**YOUR ASSIGNMENT**.
Among these records, which lines include "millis"? Copy them out.

(Dataset excerpts)
==========
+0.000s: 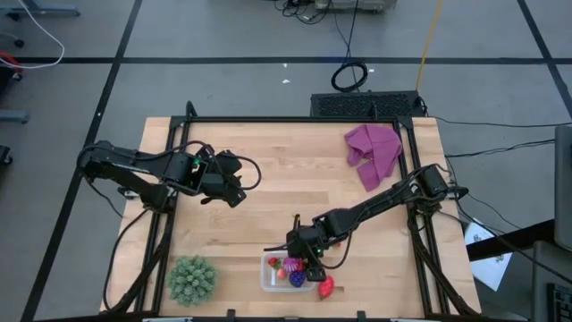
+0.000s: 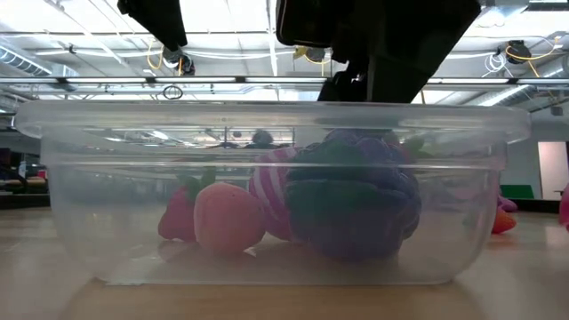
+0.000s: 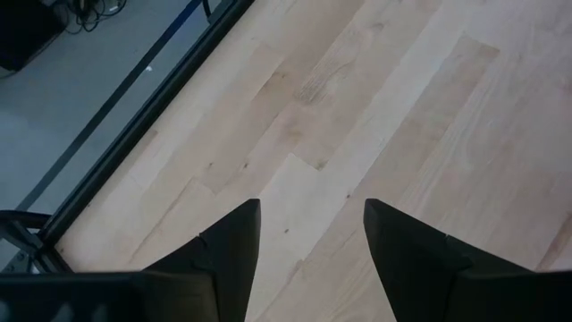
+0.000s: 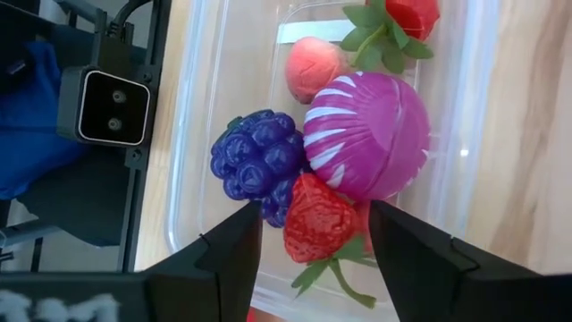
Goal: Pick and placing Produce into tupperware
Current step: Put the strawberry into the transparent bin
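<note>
Pale wooden tabletop (image 1: 295,179) is seen beneath both arms. At its six o'clock edge, the right claw (image 4: 315,237) is held spread above the small clear plastic tupperware (image 1: 268,279), where a red strawberry (image 4: 319,219), magenta ball (image 4: 366,134) and purple grape bunch (image 4: 253,161) are gathered. At nine o'clock, the left claw (image 3: 311,234) is spread, empty.

The tupperware (image 1: 284,275) sits at the table's (image 1: 268,170) front edge, fruit inside; spiky ball (image 1: 191,278) left, one strawberry (image 1: 326,286) right, cloth (image 1: 374,152) behind.
</note>
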Motion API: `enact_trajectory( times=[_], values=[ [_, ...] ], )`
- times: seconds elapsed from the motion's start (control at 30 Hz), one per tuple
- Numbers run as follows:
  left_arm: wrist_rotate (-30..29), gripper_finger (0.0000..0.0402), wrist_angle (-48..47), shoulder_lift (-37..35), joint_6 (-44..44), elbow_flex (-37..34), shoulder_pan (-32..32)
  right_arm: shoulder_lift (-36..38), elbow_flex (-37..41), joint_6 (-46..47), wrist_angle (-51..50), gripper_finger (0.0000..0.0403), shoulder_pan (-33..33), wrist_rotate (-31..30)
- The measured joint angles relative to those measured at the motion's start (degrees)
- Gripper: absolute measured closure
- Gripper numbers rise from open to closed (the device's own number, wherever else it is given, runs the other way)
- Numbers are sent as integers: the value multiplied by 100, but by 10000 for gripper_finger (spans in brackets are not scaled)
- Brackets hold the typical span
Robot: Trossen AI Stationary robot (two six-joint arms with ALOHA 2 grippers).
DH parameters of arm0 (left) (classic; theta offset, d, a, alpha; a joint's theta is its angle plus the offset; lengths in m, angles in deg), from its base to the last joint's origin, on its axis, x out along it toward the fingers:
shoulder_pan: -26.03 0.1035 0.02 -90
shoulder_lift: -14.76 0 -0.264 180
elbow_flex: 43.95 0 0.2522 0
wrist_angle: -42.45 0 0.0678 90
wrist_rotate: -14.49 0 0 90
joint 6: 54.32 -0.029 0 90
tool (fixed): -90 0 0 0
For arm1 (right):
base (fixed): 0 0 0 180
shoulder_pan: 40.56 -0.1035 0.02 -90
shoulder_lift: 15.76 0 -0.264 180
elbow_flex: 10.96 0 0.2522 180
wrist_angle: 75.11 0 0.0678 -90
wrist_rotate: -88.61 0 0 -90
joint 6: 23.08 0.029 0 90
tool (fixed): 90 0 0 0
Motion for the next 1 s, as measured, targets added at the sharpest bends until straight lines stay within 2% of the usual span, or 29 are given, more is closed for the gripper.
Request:
enact_trajectory(
  times=[0.3,0.57,0.8,1.0],
  values=[
    [2,195,0,-2,0,-2,0,566,-98,-191,-352,205,276,-3],
    [52,195,-2,0,-4,-2,0,860,112,421,-2304,205,201,-327],
    [50,195,0,0,-13,-2,0,855,815,872,-2308,204,225,-314],
    [50,195,2,-1,-1,-2,0,857,1294,985,-1938,204,358,-304]
  ],
)
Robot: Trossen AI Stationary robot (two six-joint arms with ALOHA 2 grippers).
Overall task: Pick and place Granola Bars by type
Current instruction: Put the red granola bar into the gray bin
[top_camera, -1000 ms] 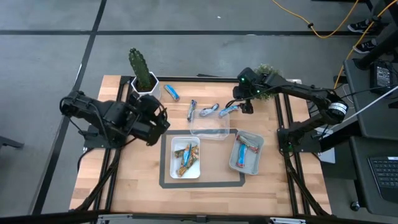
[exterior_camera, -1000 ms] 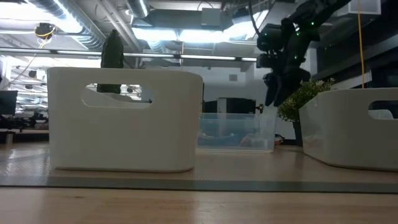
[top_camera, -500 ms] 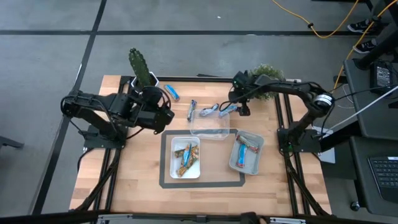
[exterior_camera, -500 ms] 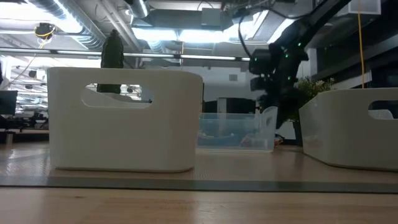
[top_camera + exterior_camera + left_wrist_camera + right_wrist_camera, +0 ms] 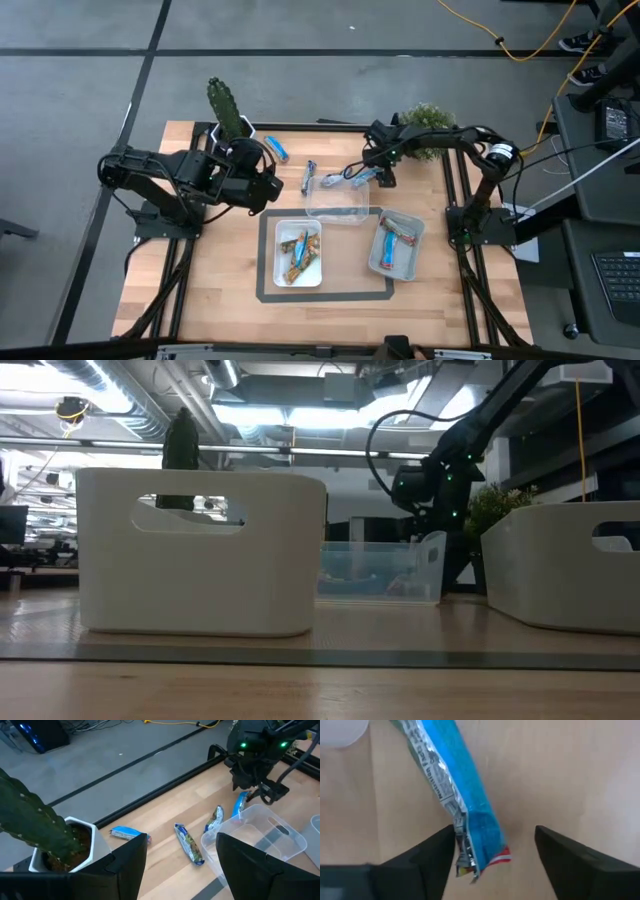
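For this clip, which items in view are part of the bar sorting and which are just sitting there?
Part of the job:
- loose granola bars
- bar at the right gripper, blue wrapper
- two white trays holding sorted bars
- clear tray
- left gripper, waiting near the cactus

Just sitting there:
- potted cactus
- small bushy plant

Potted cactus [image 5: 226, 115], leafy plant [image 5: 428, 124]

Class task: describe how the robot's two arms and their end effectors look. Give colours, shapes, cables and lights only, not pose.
Both arms are black, built of jointed tubular links. The right arm carries a silver ring near one joint, green indicator lights near its wrist, and a looping black cable. The left arm is bulkier at the wrist. Each end effector has two dark, flat fingers: left end effector, right end effector.
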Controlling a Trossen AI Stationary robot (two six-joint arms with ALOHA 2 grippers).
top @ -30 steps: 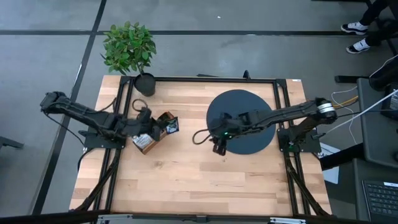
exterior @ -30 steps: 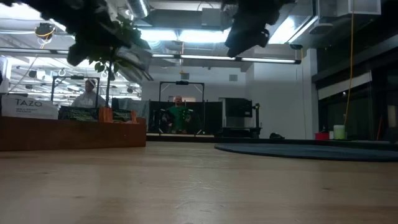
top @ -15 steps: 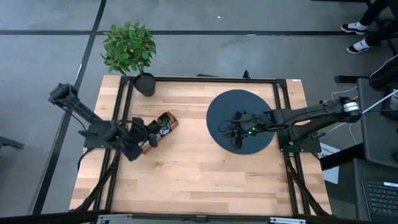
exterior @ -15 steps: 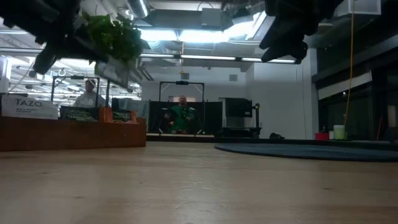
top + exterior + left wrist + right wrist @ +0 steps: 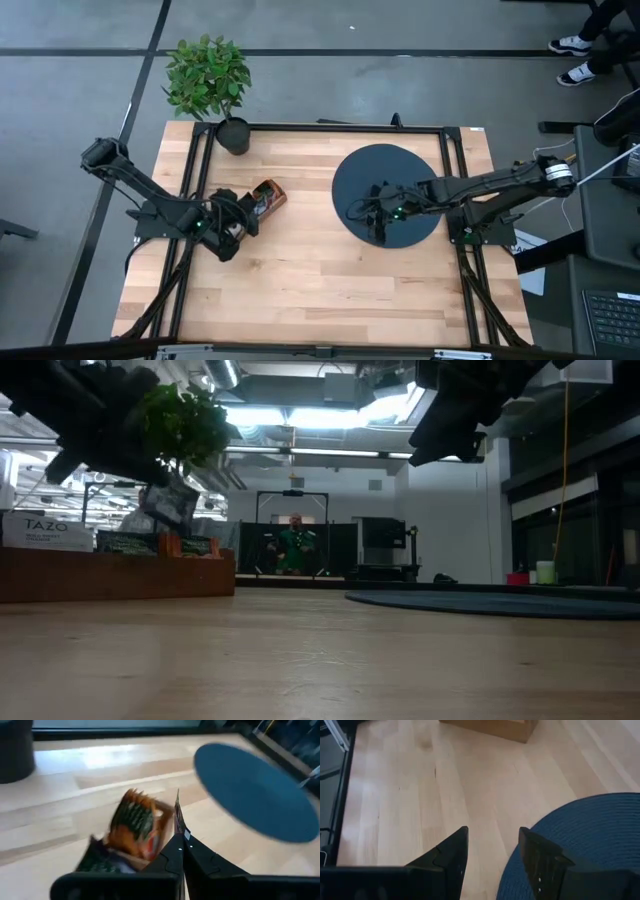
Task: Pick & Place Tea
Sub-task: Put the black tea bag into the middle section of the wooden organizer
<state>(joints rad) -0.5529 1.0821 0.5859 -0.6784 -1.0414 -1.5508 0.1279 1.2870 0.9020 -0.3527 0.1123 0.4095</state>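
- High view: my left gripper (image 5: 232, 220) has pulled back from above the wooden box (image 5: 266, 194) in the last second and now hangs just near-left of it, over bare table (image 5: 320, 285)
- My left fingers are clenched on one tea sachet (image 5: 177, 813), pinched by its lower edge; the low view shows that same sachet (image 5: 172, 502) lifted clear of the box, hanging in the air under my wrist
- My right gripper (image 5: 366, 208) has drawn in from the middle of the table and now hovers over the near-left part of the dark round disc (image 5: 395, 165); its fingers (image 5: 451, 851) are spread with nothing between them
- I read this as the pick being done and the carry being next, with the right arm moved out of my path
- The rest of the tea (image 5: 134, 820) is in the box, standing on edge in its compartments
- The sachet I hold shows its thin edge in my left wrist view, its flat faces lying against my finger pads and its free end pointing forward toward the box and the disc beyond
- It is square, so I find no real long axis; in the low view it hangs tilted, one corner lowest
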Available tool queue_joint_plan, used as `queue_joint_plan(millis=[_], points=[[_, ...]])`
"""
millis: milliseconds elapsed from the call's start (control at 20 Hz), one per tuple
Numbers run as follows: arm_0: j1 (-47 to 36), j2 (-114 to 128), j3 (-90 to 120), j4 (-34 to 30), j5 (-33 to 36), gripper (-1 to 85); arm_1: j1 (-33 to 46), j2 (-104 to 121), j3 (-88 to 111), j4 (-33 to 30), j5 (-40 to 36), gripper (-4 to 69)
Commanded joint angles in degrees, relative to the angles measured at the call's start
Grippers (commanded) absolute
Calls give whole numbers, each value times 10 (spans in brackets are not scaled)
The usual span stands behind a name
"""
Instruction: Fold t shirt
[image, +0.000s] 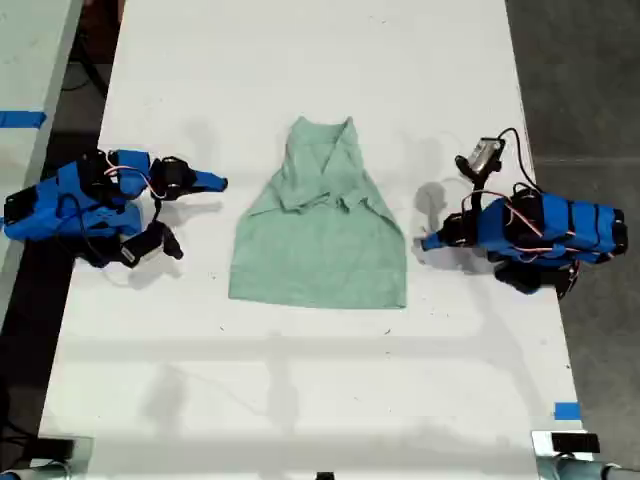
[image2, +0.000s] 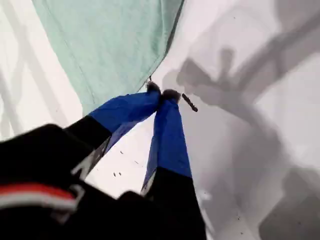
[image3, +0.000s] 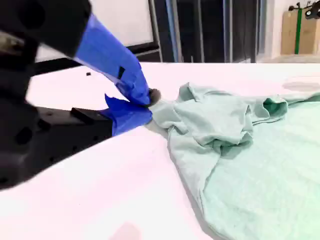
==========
**RESPONSE**.
Available tool queue_joint_plan, used as `queue_joint_plan(millis=[_], points=[[_, ...]])`
millis: milliseconds elapsed from the call's start (control at 20 Hz), one per tuple

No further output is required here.